*WORK TO BE COMPLETED*
Beginning with the line that holds "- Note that" in the data below, give again every line through the one that holds "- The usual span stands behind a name", exactly as written.

===============

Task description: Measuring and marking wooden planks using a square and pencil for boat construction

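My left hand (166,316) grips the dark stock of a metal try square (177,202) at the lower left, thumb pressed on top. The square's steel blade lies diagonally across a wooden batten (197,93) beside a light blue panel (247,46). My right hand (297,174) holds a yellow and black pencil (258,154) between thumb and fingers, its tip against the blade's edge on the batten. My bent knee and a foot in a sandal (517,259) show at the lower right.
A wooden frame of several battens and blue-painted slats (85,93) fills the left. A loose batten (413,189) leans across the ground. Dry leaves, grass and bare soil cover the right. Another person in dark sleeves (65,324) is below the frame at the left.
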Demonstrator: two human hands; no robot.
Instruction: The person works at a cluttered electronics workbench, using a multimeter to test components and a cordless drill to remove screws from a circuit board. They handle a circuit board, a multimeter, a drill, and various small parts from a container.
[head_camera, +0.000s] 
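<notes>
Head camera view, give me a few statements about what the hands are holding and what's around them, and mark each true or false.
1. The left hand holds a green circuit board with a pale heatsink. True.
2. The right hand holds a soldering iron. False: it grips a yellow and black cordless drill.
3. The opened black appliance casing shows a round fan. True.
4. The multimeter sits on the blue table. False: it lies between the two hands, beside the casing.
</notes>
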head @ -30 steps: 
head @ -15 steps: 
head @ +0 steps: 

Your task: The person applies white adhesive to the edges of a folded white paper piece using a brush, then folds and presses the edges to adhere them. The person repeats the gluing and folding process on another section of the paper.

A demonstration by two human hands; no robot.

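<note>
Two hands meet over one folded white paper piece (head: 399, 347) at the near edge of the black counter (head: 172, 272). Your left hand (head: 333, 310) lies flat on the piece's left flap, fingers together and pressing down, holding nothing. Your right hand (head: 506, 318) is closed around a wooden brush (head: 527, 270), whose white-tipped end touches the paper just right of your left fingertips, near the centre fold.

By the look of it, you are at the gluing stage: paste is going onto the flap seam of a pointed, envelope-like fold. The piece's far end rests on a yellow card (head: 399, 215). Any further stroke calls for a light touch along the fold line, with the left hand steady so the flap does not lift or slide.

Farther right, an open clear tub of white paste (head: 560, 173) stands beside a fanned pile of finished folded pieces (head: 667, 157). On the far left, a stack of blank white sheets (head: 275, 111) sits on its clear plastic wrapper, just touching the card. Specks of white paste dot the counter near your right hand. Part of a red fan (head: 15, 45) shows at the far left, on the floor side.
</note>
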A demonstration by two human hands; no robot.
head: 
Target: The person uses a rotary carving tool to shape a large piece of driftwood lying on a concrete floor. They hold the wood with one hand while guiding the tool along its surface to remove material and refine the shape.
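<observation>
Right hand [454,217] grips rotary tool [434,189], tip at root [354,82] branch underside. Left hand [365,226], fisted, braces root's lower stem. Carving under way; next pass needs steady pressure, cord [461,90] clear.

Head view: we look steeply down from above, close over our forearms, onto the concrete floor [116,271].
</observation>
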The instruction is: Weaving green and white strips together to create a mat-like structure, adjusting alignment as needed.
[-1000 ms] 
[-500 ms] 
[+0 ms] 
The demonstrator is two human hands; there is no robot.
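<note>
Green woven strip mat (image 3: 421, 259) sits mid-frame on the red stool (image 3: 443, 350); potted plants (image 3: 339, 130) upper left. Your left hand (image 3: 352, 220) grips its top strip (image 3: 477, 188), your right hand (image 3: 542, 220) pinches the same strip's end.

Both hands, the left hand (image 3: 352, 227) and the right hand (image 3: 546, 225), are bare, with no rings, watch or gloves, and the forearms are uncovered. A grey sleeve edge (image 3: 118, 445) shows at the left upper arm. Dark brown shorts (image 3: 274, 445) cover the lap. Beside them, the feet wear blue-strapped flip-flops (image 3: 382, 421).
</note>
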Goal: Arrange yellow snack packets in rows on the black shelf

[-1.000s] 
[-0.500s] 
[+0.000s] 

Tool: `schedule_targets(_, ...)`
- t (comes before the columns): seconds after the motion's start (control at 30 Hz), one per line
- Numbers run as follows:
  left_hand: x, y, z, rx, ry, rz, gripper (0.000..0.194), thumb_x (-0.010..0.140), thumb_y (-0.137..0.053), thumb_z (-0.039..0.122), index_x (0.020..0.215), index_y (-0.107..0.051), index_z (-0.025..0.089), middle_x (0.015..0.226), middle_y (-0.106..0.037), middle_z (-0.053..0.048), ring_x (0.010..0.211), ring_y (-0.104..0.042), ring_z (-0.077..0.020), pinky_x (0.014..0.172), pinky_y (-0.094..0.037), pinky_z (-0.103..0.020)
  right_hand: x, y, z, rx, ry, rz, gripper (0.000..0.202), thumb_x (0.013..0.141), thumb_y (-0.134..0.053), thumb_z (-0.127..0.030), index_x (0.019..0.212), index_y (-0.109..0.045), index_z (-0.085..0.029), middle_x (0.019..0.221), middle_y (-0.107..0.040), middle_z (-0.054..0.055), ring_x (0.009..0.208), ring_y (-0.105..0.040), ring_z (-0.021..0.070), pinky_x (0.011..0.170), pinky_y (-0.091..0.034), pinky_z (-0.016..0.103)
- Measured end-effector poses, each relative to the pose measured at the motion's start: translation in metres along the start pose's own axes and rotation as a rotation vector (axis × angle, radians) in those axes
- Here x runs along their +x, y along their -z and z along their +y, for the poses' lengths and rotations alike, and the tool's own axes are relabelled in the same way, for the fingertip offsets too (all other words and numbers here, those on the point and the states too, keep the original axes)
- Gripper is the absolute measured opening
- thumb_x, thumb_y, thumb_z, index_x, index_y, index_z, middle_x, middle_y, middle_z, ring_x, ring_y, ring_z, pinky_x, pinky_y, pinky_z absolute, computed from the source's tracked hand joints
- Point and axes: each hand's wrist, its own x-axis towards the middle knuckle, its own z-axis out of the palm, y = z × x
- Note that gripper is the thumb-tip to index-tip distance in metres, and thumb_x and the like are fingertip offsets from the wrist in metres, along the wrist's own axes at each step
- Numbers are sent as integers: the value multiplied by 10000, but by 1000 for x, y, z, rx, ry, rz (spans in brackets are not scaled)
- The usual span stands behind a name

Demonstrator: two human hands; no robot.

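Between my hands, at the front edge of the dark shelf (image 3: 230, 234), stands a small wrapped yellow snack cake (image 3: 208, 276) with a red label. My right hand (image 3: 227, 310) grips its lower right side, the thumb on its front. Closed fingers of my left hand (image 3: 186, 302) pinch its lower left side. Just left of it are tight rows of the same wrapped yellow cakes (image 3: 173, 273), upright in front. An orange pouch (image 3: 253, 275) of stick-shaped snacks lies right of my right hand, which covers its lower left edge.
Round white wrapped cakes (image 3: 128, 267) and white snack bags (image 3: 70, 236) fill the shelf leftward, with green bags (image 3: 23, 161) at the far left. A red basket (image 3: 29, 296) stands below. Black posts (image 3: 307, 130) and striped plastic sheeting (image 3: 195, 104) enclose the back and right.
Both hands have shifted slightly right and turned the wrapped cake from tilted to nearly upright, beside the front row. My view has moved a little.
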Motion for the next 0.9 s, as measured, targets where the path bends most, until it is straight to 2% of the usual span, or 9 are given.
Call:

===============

*EXERCISE ANSWER*
- Note that gripper is the thumb-tip to index-tip distance in metres, and thumb_x and the like are fingertip offsets from the wrist in metres, along the wrist's own axes at each step
- Numbers are sent as integers: the value multiplied by 10000, but by 1000 for x, y, z, rx, ry, rz (spans in brackets are not scaled)
- The usual span stands behind a name

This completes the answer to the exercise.